WORK TO BE COMPLETED
Exactly as written, output each of the lines below, with no images.

AVAILABLE DATA
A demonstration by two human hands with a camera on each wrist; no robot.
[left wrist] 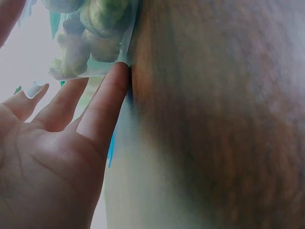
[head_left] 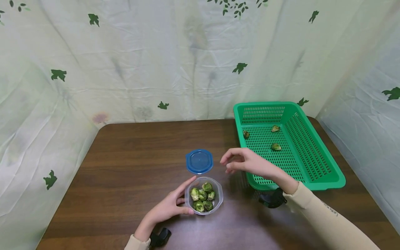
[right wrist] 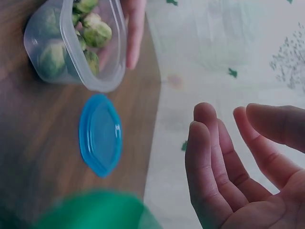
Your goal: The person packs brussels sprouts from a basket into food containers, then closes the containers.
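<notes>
Tub (head_left: pixel 219 195) stands upright on the table (head_left: pixel 140 163), its blue lid (head_left: pixel 199 161) off and lying flat just beyond it; six green sprouts (head_left: pixel 202 195) are visible inside. The left hand (head_left: pixel 168 208) holds the tub at its side, thumb and fingers about the wall. The right hand (head_left: pixel 247 162) grasps nothing; its loosely bent fingers hang between the lid and the green basket (head_left: pixel 307 146). Three further sprouts (head_left: pixel 276 147) lie apart in the basket (the right forearm (head_left: pixel 285 179) may conceal others). Assessment: the work appears to be moving sprouts from basket to tub, judged some two-thirds done. Outstanding, in all likelihood: the three basket sprouts, then fitting the lid.
</notes>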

TASK OUTPUT
A demonstration by two human hands with a camera on each wrist; no robot.
[left wrist] 
[head_left] 
[right wrist] 
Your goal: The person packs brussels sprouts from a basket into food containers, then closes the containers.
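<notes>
Tub (head_left: pixel 219 195) stands upright on the table (head_left: pixel 140 163), its blue lid (head_left: pixel 199 161) off and lying flat just beyond it; six green sprouts (head_left: pixel 202 195) are visible inside. The left hand (head_left: pixel 168 208) holds the tub at its side, thumb and fingers about the wall. The right hand (head_left: pixel 247 162) grasps nothing; its loosely bent fingers hang between the lid and the green basket (head_left: pixel 307 146). Three further sprouts (head_left: pixel 276 147) lie apart in the basket (the right forearm (head_left: pixel 285 179) may conceal others). Assessment: the work appears to be moving sprouts from basket to tub, judged some two-thirds done. Outstanding, in all likelihood: the three basket sprouts, then fitting the lid.
</notes>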

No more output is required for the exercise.